Andrea’s link to Ernest Cline’s spoken word piece on nerd porn reminded me of a rant I’ve had brewing for a while now:
I hate when people sexually objectify my spicy brains. I have a profile up on a certain Internet dating site; some of my least favorite messages are the ones that say “Ooooh, when I see [quoted snippet that makes me look smart] it gives me a big boner!” Not that they often use such unimpressive language, but seriously, if I’m smart enough to appreciate the difference between “boner” and “physiological reaction”, I’m also smart enough to appreciate that there is no difference. Or at least, none that matters.

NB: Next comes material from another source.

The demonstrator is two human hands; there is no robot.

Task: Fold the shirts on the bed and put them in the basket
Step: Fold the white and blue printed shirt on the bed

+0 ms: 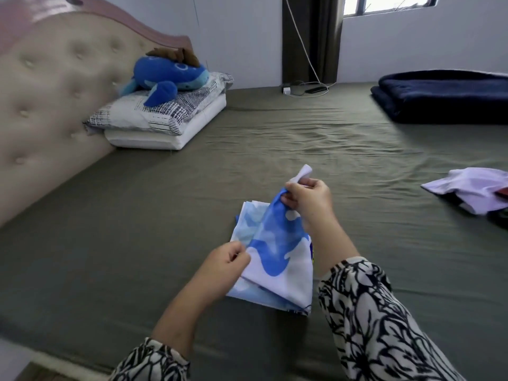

In fact, there’s not much difference between “Hey, nice tits! Wanna fuck?” and “Hey, nice brains! I’ve got a boner!” Both are straightforward expressions of sexual interest, with some elaboration about what happened to incite that interest. That’s not a bad thing - after all, this is a dating site, where my profile explicitly states that I’m interested in fuckbuddyships as well as romance and invites a blunt approach. What’s bad is when people who get turned on by my brains assume that this makes them morally superior to people who get turned on by my tits, or that expressing sexual desire for my brains is somehow less intrusive than expressing sexual desire for my tits, or better feminism. When they express appreciation for the sexiness of my brains, but don’t engage with my ideas. When they ask about my work or my education (both prestigiously nerdy) or my hobbyist engagement with academic feminist theory, and then before I’ve finished two sentences switch the conversation back to something more comfortable - like their work or their impressive intellectual hobbies, or how other men might be intimidated by such a smart woman but not them, no ma’am!

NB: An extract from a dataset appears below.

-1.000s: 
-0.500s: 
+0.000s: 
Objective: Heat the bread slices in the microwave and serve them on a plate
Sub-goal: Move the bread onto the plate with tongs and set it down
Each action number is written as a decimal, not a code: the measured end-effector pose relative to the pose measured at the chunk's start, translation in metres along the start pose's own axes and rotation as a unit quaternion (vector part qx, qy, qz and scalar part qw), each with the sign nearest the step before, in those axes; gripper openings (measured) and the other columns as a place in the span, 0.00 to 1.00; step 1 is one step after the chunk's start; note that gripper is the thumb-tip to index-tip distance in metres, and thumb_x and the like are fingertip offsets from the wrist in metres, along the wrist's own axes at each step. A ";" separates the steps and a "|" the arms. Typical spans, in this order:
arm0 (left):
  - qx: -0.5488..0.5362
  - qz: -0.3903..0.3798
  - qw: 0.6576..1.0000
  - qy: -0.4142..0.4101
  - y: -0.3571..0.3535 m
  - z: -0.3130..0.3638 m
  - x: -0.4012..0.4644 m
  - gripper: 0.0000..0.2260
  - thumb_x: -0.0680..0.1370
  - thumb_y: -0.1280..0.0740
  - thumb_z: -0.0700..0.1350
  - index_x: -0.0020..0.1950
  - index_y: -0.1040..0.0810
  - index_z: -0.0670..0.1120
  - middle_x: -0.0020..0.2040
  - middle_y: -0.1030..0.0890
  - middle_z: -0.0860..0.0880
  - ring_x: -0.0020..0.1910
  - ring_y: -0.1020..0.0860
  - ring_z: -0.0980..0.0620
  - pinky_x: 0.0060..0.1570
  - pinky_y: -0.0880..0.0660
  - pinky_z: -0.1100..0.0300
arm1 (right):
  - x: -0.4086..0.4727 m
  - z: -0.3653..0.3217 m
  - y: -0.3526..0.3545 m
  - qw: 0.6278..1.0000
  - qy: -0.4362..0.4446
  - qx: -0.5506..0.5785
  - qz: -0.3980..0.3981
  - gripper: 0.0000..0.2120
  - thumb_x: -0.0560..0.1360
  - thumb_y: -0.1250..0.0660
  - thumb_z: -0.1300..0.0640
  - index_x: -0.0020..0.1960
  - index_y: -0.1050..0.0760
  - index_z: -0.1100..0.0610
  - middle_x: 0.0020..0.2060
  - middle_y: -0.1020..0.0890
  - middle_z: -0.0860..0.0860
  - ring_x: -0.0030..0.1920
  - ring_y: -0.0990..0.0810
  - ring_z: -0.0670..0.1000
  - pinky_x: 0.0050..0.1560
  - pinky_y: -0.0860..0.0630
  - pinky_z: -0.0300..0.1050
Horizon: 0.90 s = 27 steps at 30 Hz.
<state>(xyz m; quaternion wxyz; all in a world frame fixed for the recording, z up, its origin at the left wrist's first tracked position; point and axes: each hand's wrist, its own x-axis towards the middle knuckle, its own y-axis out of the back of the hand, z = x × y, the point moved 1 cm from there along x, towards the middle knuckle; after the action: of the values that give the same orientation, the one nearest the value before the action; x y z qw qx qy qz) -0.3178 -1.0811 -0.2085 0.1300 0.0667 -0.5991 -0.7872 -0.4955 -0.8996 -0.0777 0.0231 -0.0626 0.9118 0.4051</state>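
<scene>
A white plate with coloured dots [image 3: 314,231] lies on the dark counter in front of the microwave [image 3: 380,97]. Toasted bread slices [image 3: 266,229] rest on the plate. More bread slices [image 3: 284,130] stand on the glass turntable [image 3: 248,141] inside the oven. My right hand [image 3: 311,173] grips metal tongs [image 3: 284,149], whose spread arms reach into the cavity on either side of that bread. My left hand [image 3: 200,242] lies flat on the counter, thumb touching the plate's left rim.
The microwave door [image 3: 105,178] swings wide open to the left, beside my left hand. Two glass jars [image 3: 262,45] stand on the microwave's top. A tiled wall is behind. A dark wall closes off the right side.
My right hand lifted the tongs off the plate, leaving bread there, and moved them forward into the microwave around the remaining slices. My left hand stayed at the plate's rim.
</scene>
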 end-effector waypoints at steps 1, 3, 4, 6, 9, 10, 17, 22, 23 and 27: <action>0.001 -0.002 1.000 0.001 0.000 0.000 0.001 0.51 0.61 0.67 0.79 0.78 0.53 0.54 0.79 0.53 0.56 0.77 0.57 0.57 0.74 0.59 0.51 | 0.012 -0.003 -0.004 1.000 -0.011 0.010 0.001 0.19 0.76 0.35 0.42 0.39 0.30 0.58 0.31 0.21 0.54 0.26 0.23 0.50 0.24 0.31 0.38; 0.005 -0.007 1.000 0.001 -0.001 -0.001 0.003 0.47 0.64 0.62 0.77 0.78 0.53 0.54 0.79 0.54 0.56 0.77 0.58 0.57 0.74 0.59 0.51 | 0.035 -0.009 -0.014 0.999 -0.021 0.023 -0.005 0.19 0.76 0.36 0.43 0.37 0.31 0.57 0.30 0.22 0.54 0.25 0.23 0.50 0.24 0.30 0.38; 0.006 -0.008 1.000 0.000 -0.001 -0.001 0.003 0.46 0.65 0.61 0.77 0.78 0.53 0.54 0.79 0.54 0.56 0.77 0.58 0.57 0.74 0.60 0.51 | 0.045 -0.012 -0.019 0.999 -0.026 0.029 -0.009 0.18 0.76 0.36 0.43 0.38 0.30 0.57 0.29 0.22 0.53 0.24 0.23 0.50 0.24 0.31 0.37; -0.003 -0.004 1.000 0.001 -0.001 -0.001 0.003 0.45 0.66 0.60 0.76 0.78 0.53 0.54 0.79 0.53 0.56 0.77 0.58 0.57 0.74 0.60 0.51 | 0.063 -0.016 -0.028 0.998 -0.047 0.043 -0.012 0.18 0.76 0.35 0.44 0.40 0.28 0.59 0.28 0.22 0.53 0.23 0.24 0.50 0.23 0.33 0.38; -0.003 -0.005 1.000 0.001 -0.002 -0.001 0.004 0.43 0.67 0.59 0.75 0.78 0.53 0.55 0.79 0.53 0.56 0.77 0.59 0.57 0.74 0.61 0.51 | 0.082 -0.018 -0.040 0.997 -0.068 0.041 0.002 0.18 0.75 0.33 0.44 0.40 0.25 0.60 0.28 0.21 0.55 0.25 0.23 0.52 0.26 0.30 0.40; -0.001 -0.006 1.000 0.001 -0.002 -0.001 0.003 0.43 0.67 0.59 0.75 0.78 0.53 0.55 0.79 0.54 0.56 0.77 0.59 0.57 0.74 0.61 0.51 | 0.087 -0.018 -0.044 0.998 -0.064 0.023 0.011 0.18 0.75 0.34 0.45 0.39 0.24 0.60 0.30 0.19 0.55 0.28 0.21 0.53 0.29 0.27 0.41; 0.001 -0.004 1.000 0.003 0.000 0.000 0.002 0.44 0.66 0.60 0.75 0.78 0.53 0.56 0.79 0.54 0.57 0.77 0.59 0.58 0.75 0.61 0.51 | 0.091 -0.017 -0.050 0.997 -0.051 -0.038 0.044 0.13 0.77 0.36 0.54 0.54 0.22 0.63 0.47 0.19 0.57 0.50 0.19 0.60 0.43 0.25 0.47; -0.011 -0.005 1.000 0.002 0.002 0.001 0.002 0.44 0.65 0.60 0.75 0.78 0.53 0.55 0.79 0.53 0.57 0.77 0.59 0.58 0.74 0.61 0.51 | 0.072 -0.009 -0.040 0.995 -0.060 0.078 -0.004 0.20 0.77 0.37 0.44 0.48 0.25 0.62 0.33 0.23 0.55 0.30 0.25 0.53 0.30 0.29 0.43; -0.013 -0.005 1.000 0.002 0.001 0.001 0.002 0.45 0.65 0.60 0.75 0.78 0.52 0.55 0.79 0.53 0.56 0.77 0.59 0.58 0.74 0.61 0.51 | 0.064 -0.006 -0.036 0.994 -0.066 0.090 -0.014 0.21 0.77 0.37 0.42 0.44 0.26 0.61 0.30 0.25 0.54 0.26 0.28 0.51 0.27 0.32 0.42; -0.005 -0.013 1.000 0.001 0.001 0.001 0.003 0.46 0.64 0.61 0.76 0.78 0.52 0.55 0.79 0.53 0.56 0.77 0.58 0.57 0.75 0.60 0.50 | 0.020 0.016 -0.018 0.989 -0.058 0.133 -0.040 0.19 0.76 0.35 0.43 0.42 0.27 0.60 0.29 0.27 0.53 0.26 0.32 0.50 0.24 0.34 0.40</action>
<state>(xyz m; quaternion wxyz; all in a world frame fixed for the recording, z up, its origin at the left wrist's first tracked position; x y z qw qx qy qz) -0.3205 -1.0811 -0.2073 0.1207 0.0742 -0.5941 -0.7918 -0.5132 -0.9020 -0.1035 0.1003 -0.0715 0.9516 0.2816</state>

Not everyone who’s turned on by spicy brains is like this, of course. But enough people are that I’ve come to recognize the distinct experience of being treated as a potential trophy by geeks who assume I’ll spout POSIX-compliant foreplay commands (rm -r pants; finger root; mount /). It’s no less insulting than being treated as boobs on a stick.

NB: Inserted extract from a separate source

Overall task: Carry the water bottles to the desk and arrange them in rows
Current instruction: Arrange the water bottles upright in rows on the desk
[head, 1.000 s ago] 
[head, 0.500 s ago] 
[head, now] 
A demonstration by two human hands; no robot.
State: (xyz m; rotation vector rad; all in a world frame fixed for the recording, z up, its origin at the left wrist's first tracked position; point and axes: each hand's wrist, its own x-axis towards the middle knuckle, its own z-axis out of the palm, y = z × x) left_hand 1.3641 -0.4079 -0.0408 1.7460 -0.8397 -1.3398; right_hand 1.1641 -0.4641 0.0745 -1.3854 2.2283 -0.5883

When Ernie says to smart women that “it doesn’t matter if you don’t think you’re beautiful - you are beautiful”, he’s still setting himself up as an arbiter of female attractiveness whose opinion, for some reason, matters. He gets cheers from the audience for wanting to alter the entry requirements for the Club of Hawtness, which is all well and good (I do share his aesthetic) but let’s please keep in mind that this is fashion, not revolution. Revolution means putting the Club of Hawtness out of business, peeing on its liquor license, and burning the building to the ground.